### Work to be completed
Records follow. Copy every line with "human".

### Exercise input
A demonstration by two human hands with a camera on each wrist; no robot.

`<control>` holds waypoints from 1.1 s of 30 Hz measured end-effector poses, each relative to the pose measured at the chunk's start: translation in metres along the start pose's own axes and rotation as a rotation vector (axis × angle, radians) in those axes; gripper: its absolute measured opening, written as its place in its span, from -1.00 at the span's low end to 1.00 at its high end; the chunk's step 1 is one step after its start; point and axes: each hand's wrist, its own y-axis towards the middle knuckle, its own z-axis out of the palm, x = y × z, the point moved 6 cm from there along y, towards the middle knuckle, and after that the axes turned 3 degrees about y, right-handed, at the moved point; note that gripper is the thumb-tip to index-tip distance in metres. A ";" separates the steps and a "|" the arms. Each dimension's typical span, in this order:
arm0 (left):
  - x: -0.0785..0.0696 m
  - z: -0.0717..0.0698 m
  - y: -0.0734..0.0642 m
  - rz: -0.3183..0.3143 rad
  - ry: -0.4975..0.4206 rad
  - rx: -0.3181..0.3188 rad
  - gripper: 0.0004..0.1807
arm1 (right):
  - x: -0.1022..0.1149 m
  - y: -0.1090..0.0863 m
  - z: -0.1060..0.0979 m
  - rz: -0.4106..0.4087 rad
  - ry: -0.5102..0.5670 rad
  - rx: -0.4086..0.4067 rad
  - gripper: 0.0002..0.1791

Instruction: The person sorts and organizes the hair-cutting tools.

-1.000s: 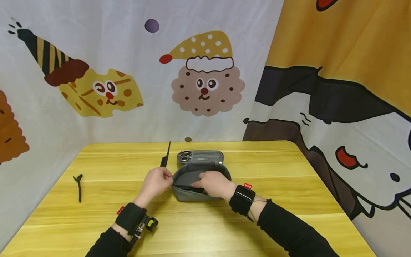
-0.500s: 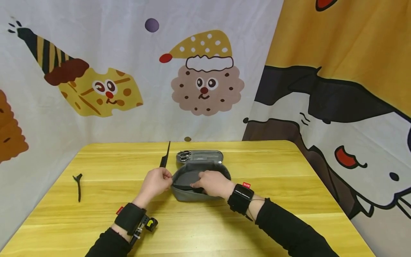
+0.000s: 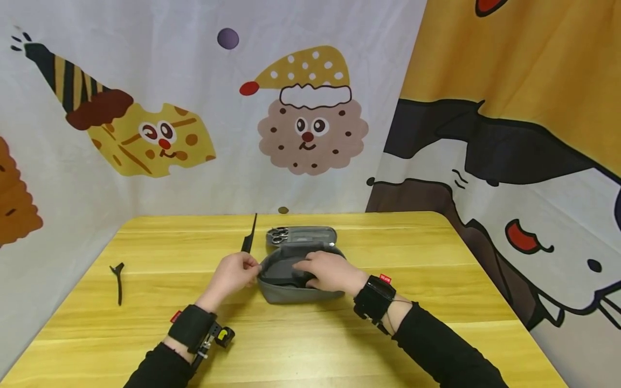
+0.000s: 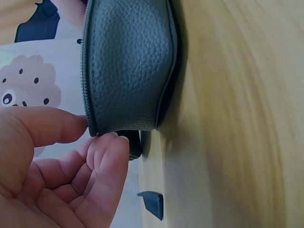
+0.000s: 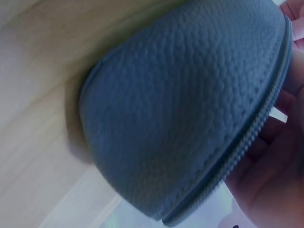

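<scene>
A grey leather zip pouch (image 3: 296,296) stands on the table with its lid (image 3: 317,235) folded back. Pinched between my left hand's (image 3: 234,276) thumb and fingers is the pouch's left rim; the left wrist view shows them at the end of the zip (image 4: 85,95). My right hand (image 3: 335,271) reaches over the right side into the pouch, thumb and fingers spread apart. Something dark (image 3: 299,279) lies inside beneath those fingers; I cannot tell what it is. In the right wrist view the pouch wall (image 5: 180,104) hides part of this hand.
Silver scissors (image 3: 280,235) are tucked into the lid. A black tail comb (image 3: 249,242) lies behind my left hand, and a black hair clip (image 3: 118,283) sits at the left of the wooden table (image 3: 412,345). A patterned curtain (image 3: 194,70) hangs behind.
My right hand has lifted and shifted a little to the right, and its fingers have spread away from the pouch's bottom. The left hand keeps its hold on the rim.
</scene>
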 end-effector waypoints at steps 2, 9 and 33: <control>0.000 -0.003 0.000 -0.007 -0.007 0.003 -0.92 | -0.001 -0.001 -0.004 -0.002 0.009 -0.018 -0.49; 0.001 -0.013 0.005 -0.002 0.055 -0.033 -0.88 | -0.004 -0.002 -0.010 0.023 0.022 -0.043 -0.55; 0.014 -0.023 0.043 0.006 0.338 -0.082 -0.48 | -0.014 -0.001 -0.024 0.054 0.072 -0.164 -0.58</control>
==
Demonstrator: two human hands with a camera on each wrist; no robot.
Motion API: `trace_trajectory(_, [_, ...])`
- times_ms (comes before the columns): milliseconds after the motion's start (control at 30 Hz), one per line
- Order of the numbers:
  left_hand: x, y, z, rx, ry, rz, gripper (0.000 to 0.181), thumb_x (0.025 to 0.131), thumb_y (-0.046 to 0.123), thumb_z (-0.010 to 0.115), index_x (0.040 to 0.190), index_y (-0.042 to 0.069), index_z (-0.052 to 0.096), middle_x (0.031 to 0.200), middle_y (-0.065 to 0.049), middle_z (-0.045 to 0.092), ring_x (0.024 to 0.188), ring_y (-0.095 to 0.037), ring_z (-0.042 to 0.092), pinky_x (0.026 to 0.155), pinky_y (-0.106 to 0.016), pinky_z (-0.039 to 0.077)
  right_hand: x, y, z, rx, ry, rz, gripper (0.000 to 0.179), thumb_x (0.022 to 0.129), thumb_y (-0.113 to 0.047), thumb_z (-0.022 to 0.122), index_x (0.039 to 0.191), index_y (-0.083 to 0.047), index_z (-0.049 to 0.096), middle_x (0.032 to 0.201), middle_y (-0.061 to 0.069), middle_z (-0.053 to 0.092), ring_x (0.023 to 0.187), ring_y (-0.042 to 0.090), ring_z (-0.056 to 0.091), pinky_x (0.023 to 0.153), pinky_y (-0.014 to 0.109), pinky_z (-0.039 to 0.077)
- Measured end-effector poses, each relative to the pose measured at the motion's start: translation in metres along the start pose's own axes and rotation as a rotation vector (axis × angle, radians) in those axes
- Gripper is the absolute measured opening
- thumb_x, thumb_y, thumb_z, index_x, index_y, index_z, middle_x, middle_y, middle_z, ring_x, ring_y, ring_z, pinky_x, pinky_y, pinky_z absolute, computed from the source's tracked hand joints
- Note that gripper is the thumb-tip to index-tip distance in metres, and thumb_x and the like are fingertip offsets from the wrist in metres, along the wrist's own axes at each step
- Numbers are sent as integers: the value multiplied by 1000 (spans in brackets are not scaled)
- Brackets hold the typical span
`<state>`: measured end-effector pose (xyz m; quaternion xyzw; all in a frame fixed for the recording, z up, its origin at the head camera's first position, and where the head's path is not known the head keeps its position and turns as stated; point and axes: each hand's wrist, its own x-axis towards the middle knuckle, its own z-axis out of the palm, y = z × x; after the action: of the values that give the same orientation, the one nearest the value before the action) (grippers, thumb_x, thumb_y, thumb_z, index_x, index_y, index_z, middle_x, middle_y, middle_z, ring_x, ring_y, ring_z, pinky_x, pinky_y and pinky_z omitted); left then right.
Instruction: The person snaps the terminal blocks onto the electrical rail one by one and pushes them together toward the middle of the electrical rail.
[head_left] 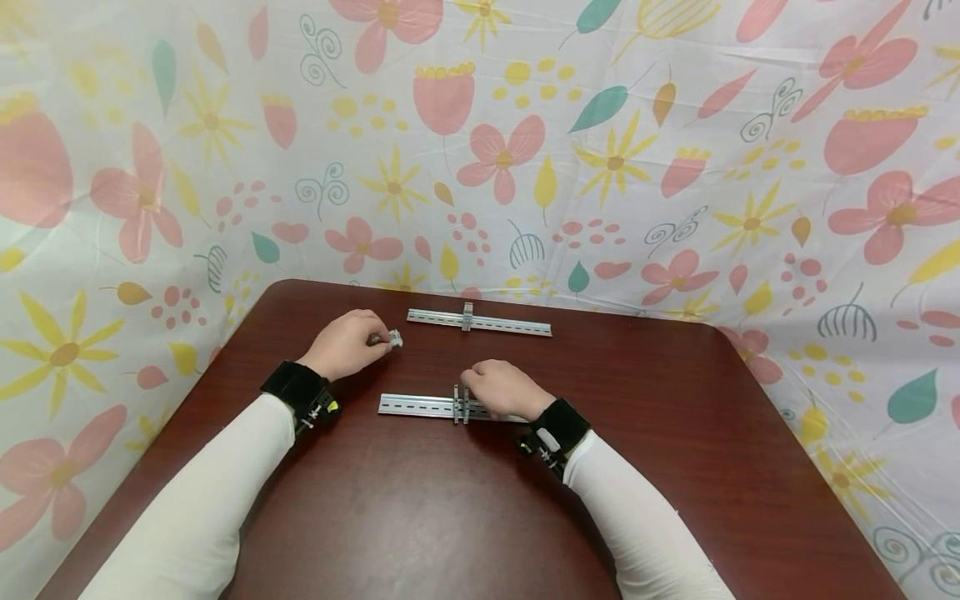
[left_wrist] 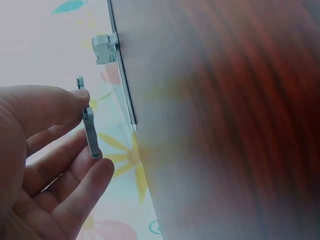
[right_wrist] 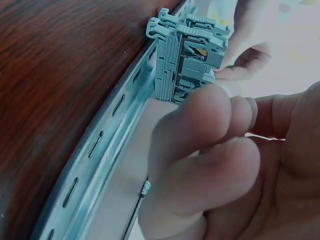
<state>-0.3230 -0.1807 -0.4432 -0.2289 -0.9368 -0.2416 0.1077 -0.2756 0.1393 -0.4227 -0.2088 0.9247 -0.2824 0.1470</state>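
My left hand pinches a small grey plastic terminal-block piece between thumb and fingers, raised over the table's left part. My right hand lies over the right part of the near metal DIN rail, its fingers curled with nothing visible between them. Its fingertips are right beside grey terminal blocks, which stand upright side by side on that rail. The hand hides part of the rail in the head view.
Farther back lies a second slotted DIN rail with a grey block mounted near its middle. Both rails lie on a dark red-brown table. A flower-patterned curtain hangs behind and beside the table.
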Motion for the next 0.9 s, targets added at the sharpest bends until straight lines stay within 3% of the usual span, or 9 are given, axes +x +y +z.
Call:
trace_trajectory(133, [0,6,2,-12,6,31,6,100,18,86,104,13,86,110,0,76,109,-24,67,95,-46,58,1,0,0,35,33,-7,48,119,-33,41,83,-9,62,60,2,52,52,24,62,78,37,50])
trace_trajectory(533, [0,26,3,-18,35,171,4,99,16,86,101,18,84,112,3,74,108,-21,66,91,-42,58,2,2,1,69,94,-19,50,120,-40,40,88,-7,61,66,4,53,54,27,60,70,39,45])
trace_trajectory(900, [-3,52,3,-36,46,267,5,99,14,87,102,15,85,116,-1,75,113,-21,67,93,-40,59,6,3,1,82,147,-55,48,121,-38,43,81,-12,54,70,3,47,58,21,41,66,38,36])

### Exercise output
A demonstration by two human hands with a camera on each wrist; no robot.
Demonstrator: two human hands with a camera on each wrist; no robot.

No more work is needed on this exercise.